For both critical minerals and green hydrogen, the bulk of the budget cost will come from production tax incentives, planned to run from 2027-28 to 2040-41.
“This budget invests in our renewable energy superpower ambitions – including $13.7 billion in production tax incentives for green hydrogen and processed critical minerals, so industries are rewarded for scale and success,” Mr Chalmers said in his budget speech.
This is the kind of industry assistance that is likely to meet approval from many experts, such as Rod Sims from ANU’s Crawford School of Public Policy.
“There seems to be two philosophies behind the future made in Australia,” Professor Sims told The Business.
“The really good one, which is early government support for industries where Australia has a comparative advantage — that’s things like green iron, green urea, green polysilicon, things that are really energy intensive.
“And Australia has a fantastic comparative advantage because we’ve got enormous resources of renewable energy.
“The government does need to play a role there because we don’t have a carbon price and so that means you’ve got an uneven playing field between green and black products.”
However, Professor Sims is not as sold on government investments in other areas where Australia does not enjoy natural advantages.
“For security reasons, strategic reasons, the government feels that we should be making certain things in Australia, and we’ve seen announcements on quantum computing, we’ve seen announcements on solar panels,” he observed.
“And the government is arguing, I think, that there needs to be some element of Australia having its own industry.
“The onus is on government to explain the strategic reason, the security reason, because, after all, we’re using taxpayers money to do that.”
While start-ups and the top end of town are in line to get the big dollars to invest in a Future Made in Australia, the government has offered some assistance for small businesses.
“We want Australian small businesses to share in the big opportunities ahead as well,” Mr Chalmers said.

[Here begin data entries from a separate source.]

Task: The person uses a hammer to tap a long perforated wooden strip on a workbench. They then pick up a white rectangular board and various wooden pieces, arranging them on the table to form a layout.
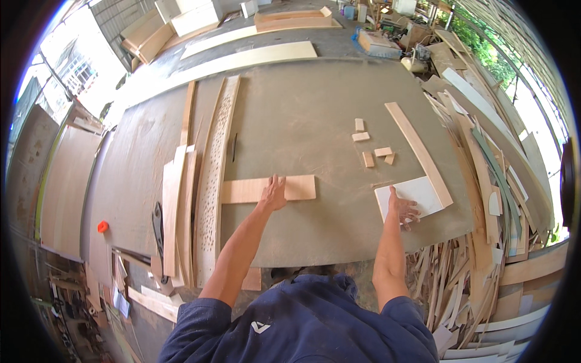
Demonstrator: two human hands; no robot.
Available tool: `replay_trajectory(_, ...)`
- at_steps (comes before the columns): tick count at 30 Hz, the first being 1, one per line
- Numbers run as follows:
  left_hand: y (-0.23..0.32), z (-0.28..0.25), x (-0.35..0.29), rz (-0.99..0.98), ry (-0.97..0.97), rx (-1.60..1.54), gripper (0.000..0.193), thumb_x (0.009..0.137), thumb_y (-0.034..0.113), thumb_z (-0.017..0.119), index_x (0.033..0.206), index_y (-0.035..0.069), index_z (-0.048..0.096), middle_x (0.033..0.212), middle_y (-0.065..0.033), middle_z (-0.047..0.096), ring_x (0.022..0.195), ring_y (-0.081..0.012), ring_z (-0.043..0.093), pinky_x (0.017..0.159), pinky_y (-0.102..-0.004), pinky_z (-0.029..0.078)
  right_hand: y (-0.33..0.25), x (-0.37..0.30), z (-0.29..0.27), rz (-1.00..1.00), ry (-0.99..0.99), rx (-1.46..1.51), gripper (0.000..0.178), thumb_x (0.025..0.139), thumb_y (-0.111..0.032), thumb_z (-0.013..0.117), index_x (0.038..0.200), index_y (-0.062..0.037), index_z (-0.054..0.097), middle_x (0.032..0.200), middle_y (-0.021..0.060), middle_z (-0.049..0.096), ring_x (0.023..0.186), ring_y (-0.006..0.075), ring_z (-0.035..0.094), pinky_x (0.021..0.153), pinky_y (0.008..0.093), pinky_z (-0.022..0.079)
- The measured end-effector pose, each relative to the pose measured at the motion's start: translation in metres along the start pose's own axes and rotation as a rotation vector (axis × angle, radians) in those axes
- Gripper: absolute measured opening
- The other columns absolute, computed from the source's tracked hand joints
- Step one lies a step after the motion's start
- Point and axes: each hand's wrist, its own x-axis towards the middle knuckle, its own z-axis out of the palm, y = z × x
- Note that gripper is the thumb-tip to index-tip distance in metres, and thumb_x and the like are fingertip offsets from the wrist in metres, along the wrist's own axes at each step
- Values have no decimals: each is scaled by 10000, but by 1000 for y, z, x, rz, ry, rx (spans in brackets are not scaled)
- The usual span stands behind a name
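A short, pale wooden board [301,187] lies crosswise on the worktable, its left end against a long strip with many small holes [218,145]. My left hand [274,193] reaches across this board, fingers curled over its far edge; the thumb is hard to make out. On the right, my right hand [404,210] is open over a white panel [428,192], its fingers spread; whether it presses on the panel I cannot tell. A long narrow wooden strip [417,151] runs along the panel's right end. Several small wooden blocks [361,137] lie beyond the panel.
The broad worktable [290,109] carries more long strips [175,212] on its left side. Beside them rests a dark tool [158,227], with a small red object [103,227] further left. Heaped offcuts [442,284] crowd the right side. Long boards [242,57] lie beyond the table.
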Motion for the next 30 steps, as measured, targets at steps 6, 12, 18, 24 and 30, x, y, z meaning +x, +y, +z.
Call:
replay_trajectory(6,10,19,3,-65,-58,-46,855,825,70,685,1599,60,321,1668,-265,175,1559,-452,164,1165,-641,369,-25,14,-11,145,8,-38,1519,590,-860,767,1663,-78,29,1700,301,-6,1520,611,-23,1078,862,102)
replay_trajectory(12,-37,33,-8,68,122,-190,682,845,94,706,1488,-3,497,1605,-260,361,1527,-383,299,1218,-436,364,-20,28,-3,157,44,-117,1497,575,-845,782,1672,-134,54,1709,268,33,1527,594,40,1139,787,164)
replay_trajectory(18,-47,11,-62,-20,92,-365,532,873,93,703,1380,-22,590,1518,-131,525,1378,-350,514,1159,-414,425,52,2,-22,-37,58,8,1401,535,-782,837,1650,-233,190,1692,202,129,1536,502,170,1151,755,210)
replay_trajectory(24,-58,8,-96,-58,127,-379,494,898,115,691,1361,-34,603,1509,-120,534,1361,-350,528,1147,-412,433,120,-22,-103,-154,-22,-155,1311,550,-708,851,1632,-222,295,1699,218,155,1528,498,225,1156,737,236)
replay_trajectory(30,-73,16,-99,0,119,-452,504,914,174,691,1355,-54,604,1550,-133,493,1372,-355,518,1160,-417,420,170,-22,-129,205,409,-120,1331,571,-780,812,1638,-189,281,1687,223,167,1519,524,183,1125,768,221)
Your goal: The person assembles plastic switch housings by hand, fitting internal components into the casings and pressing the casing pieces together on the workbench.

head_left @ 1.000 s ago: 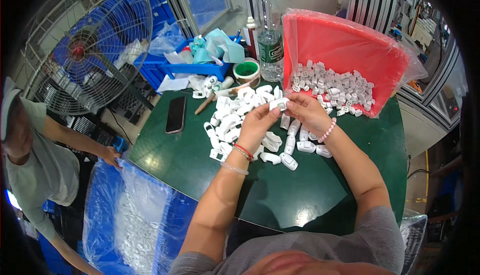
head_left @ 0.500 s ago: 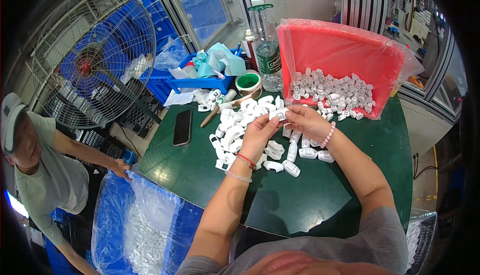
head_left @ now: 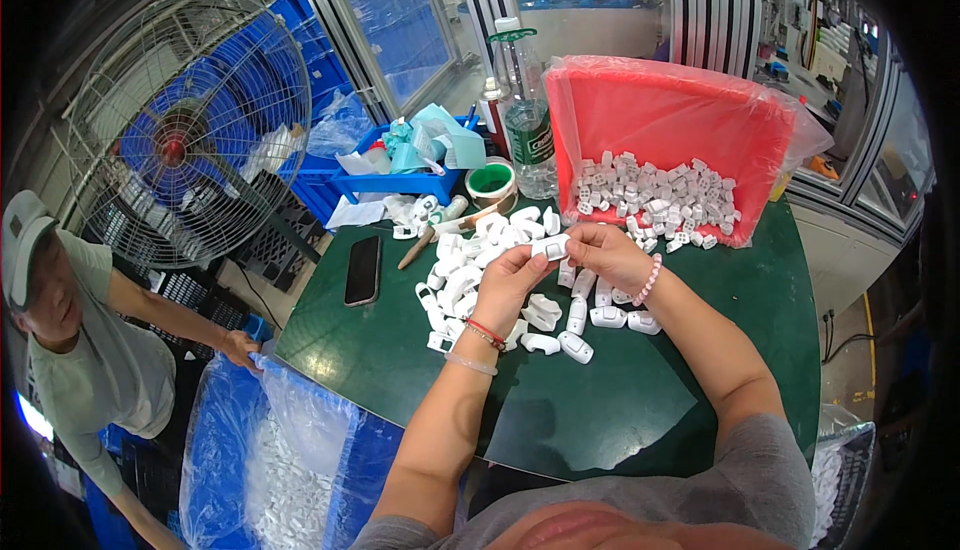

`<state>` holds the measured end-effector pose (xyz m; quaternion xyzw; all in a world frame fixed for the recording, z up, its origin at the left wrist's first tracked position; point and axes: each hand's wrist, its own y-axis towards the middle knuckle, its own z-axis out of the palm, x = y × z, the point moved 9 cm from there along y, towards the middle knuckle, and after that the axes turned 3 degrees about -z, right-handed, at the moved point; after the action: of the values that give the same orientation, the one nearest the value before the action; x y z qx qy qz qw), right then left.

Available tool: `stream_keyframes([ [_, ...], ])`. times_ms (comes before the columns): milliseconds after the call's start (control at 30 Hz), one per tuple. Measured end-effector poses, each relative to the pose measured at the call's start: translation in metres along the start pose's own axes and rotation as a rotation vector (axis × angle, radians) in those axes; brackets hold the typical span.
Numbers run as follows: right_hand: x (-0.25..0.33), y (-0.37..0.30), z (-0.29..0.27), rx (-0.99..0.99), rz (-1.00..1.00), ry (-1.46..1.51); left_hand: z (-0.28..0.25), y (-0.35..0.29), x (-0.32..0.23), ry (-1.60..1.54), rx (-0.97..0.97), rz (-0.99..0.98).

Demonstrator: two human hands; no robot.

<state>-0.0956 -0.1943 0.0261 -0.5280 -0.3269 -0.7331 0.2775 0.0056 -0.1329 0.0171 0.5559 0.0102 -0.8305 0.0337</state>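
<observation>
Between my two hands, above the green table (head_left: 600, 410), is a small white plastic housing (head_left: 550, 247) with a rounded shape. My left hand (head_left: 512, 275) pinches its left end between thumb and fingers. At its right end my right hand (head_left: 612, 253) has its fingertips closed on the same piece. Under and around my hands lies a loose pile of similar white plastic housings (head_left: 460, 278). Several more housings (head_left: 575, 347) lie just in front of my hands. Behind my right hand, a tilted red bin (head_left: 670, 100) lined with clear plastic holds many small white parts (head_left: 655, 193).
On the left of the table lie a black phone (head_left: 363, 270) and a brown-handled tool (head_left: 418, 248). Behind are a tape roll (head_left: 491, 180), a bottle (head_left: 530, 140) and a blue tray (head_left: 395, 185). A co-worker (head_left: 90, 330) grips a lined blue crate (head_left: 345, 470); a fan (head_left: 180, 130) stands behind.
The view has shifted slightly. My hands still hold the white housing, now turned so that its face with a small raised detail shows more. The co-worker's hand remains on the blue crate's liner.
</observation>
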Motion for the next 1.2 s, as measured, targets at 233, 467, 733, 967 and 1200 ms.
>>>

“That’s why we are extending the $20,000 instant asset write-off until 30 June 2025.
“Providing $290 million in cash flow support for up to 4 million small businesses.”
Under the extension, businesses with an aggregated annual turnover of less than $10 million will continue to be able to immediately deduct the full cost of eligible assets costing less than $20,000 that are first used or installed ready for use by 30 June 2025.
Treasury said the asset threshold applies on a per asset basis, so small businesses can instantly write off multiple items.
Eligible small businesses will also receive energy bill relief of $325 next financial year.
The Australian Chamber of Commerce and Industry’s CEO Andrew McKellar told The Business ahead of the budget that a key priority should be reining in government spending to put downward pressure on inflation.
“It’s got to show that it’s getting spending under control in those areas where there’s been double-digit growth — that’s been on public debt interest, that’s been on areas like NDIS, there’s a lot of pressure in areas like the aged care budget, the rest of the health budget, we’ve seen what they’ve projected in terms of defence,” he argued.
He was also concerned about the government’s plan to put a lid on the number of international student enrolments in an effort to address Australia’s housing shortage from the demand side.
“International students, international education, that’s a $40 billion-plus export industry for Australia,” he said.
“We shouldn’t be capping that we should be encouraging that.”